→ Activity
Find "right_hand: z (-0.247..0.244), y" and "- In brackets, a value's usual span" in the records below. Copy the lines holding them and every line between, exactly, and no others.
━━ Data shown
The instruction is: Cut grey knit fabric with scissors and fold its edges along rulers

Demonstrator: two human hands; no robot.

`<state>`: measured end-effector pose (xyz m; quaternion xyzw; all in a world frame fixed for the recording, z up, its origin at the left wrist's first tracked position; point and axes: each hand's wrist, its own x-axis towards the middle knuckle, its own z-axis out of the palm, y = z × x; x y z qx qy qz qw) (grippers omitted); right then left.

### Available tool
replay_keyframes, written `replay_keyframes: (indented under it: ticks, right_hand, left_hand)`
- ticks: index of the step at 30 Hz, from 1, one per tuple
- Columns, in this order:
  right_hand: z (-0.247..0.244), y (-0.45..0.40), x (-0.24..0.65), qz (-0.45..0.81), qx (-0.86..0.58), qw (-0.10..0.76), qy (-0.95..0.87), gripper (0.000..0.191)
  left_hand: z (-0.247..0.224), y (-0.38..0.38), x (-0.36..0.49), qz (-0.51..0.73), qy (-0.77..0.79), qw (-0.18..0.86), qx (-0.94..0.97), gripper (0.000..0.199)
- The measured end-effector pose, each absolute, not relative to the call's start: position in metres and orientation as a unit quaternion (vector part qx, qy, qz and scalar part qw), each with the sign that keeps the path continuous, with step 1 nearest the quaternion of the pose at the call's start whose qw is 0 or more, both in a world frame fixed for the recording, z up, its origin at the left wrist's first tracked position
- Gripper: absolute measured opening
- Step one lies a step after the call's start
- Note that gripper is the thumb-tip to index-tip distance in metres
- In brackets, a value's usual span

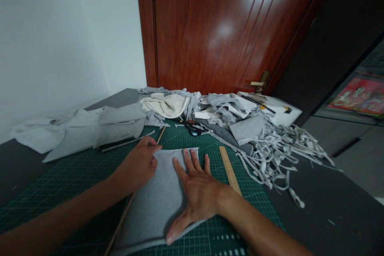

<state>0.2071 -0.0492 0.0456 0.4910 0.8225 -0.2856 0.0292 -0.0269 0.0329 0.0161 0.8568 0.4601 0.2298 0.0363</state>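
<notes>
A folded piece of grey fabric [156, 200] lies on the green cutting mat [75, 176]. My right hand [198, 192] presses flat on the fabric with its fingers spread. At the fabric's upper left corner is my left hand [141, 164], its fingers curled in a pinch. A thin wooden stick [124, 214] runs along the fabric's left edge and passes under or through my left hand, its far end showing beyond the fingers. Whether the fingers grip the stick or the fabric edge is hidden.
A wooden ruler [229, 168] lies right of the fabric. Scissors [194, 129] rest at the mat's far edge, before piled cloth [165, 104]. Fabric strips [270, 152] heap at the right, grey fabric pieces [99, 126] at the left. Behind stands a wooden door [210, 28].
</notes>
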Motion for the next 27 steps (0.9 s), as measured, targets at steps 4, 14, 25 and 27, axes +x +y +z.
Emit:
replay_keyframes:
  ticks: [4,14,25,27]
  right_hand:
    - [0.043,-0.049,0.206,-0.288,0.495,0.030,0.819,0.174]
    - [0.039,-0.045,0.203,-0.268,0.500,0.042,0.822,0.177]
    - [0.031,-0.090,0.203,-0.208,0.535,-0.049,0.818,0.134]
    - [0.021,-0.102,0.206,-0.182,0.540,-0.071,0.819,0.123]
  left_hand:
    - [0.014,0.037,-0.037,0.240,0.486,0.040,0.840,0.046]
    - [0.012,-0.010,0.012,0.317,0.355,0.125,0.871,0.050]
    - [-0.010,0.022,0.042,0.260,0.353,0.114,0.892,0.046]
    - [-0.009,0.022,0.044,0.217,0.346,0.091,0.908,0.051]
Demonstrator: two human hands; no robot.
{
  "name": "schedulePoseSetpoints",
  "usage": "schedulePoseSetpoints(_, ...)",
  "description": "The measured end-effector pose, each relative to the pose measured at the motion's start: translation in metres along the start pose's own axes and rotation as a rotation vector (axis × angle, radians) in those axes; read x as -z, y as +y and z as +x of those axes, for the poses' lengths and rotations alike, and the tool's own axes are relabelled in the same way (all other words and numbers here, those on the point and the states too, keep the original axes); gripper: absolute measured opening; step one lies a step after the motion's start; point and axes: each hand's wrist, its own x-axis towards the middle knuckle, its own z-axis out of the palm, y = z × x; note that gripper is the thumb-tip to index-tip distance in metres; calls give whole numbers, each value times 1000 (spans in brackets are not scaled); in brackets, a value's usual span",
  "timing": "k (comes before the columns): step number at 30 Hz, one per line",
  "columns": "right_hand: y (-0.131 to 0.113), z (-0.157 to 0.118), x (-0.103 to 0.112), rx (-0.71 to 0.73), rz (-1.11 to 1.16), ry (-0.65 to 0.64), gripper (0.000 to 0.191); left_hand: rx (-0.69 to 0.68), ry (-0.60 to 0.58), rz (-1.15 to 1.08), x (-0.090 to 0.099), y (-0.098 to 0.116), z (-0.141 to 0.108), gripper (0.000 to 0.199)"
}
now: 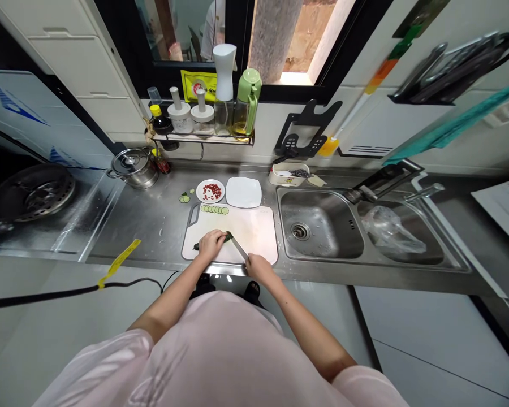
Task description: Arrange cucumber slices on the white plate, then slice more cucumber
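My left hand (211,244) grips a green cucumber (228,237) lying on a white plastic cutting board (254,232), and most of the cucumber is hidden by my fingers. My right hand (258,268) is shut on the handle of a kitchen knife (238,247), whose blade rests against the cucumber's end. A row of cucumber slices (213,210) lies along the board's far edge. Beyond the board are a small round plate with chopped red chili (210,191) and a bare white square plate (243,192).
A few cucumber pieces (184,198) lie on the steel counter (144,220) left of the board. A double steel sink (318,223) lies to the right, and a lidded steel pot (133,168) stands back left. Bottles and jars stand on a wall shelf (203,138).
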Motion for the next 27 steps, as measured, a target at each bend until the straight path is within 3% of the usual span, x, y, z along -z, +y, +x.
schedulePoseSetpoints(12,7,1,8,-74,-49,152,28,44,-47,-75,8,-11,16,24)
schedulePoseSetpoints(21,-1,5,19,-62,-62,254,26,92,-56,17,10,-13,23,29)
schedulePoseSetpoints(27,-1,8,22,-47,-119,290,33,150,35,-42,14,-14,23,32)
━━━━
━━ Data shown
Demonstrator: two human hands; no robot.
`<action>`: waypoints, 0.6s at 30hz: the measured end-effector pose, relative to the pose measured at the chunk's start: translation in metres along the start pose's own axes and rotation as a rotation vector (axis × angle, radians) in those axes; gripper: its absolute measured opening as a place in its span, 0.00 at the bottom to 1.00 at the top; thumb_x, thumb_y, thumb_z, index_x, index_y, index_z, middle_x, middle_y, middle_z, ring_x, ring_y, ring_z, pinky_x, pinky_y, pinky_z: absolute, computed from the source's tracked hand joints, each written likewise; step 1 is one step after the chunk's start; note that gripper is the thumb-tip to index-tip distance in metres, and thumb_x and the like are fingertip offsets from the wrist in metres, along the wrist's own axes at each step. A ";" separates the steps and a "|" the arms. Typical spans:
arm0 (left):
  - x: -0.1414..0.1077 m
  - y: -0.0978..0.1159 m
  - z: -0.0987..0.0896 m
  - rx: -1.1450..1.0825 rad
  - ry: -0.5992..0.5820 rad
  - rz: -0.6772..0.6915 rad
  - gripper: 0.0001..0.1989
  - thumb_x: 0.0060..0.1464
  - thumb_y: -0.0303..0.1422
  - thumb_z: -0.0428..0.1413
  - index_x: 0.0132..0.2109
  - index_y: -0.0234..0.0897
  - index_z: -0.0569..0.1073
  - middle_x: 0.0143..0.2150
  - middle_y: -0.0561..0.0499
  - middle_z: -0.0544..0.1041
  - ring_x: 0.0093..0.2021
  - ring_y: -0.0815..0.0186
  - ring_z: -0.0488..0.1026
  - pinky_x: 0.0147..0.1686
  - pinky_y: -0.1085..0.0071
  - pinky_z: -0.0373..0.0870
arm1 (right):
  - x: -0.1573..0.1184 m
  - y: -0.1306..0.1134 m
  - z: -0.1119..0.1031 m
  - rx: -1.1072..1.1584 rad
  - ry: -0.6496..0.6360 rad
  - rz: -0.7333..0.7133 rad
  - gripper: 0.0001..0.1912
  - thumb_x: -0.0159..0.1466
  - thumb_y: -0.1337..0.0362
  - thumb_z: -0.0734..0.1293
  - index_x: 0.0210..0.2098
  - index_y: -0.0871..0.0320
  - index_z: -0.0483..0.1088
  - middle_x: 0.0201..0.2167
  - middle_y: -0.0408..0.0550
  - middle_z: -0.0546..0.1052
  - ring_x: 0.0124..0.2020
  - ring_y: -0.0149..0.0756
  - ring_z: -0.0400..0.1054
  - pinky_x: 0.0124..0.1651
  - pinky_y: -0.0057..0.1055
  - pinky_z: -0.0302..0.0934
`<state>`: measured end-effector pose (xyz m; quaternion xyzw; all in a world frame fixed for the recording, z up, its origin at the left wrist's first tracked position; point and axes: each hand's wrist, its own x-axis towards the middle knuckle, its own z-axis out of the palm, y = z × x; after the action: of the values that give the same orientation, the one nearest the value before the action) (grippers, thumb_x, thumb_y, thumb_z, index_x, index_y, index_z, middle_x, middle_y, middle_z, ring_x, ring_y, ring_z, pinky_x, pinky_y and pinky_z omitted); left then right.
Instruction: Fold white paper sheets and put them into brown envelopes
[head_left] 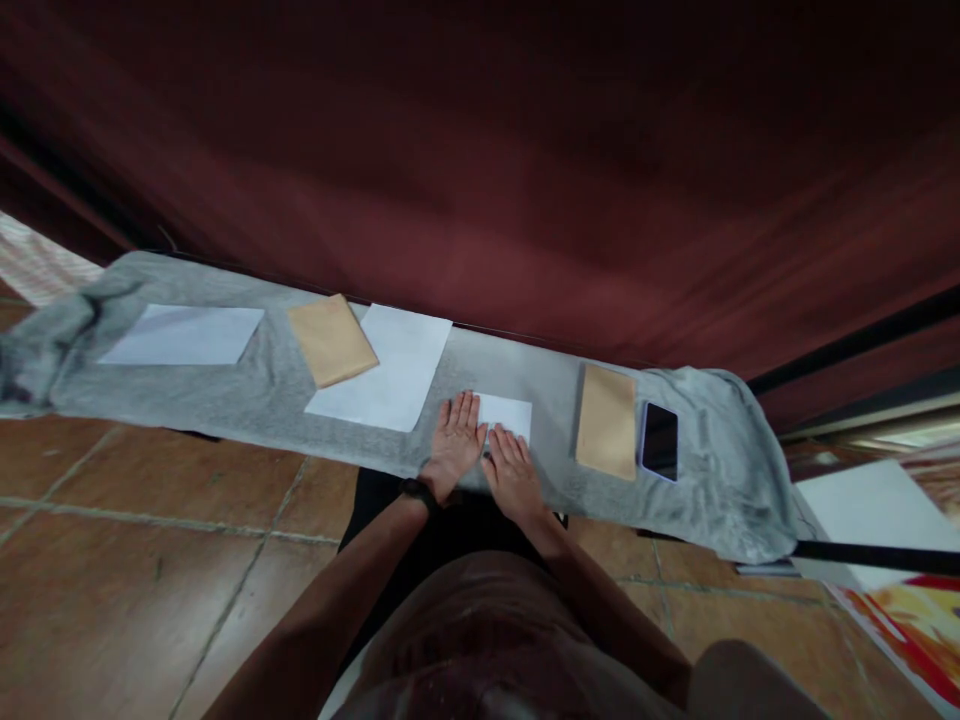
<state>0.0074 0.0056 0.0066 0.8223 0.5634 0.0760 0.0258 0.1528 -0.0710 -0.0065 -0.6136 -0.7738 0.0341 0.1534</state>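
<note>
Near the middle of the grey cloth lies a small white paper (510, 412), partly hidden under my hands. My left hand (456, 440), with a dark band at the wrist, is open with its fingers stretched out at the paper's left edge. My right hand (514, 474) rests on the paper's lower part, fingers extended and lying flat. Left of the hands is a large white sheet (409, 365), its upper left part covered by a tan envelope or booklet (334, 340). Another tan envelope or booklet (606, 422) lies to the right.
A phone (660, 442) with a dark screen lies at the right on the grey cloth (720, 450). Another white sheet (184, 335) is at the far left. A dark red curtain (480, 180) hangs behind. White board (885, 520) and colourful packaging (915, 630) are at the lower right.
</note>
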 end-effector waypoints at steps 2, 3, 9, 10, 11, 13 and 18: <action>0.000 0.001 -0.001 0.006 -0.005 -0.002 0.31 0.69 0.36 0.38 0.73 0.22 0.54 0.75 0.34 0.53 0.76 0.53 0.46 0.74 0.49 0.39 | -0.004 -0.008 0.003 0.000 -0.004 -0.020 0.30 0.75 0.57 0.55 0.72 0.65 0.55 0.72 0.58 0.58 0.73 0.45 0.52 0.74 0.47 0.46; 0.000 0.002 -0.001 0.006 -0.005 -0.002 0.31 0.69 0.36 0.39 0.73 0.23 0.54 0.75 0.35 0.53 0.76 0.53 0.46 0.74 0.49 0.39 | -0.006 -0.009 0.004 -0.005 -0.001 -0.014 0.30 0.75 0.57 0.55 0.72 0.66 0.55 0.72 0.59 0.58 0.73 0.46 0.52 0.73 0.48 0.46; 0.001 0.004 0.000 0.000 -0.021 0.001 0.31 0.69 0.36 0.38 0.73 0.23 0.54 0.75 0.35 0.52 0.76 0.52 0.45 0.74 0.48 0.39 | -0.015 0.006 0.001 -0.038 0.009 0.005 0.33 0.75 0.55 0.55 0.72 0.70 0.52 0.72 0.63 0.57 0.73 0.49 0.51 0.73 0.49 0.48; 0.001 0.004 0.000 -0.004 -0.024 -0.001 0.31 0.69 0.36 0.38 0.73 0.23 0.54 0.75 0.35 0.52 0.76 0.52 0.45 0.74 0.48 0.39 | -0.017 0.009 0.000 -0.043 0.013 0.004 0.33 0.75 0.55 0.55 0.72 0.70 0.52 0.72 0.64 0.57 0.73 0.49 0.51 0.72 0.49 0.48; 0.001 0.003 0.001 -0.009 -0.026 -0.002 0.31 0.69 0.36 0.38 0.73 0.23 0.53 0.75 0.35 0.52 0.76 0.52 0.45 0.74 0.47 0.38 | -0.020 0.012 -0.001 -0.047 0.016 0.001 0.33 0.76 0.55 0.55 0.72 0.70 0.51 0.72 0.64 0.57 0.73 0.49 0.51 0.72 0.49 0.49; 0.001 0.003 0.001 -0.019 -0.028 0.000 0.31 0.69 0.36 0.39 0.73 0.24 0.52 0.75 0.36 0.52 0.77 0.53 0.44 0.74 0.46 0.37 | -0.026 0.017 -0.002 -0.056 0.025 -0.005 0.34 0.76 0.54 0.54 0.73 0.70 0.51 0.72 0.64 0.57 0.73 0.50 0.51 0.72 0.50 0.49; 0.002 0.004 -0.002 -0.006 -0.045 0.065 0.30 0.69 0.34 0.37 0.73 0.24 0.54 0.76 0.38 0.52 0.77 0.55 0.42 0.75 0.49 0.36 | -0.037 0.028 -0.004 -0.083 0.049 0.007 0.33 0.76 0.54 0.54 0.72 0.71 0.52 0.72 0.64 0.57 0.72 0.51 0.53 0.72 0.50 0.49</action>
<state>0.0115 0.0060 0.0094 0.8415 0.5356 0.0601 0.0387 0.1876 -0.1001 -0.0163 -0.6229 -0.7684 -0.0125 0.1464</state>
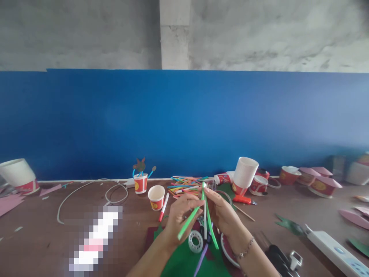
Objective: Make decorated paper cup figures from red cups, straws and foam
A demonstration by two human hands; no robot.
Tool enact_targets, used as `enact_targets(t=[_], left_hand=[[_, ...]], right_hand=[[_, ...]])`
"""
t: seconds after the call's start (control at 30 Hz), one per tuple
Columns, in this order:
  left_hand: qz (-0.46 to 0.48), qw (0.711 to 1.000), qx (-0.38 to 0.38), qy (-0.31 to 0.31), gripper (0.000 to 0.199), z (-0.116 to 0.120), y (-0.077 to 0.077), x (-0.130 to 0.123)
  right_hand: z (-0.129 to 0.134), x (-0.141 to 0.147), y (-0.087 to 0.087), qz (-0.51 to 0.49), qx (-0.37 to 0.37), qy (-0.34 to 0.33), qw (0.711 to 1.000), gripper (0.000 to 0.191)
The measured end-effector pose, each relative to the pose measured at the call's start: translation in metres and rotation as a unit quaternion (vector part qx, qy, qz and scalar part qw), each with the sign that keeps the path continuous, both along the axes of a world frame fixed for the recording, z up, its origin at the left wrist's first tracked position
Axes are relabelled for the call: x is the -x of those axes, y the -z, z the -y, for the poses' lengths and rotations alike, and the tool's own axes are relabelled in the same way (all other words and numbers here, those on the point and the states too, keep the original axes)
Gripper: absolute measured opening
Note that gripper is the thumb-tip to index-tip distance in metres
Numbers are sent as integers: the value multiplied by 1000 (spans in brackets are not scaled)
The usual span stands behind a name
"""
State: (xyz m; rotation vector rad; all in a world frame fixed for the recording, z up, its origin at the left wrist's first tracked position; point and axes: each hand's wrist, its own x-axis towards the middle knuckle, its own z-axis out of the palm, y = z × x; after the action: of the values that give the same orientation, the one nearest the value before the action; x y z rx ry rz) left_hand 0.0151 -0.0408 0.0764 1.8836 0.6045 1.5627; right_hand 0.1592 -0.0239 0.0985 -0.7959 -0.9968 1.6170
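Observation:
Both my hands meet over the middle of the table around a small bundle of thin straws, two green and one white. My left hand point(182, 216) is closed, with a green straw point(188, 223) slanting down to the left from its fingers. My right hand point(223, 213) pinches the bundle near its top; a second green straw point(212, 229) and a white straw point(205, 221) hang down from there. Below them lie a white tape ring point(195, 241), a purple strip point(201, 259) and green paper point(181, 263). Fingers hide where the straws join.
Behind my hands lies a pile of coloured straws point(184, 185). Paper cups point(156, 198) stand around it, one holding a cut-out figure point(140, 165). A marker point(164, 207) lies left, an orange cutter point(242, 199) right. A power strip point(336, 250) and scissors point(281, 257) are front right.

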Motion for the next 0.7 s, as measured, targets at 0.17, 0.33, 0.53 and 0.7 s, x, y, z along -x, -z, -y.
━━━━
→ Exercise output
  right_hand: z (-0.247..0.244), y (-0.45..0.40), x (-0.24..0.65), qz (-0.45..0.81), qx (-0.86..0.58), qw (-0.10..0.76), qy (-0.95..0.87), gripper (0.000..0.191)
  left_hand: z (-0.247..0.224), y (-0.38..0.38), x (-0.36..0.49), qz (-0.51..0.73), qy (-0.77..0.79), qw (-0.18..0.86), qx (-0.94..0.97), gripper (0.000..0.199)
- The measured end-effector pose, each absolute, not relative to the call's start: position in metres and orientation as a unit quaternion (vector part qx, qy, qz and scalar part qw), each with the sign that keeps the path continuous, with step 1 nearest the quaternion of the pose at the call's start whose qw is 0 or more, both in a world frame fixed for the recording, z up, its origin at the left wrist's first tracked position
- Gripper: absolute measured opening
- Step one lies a step after the call's start
- Note that gripper is the thumb-tip to index-tip distance in metres
- In brackets, a value's usual span

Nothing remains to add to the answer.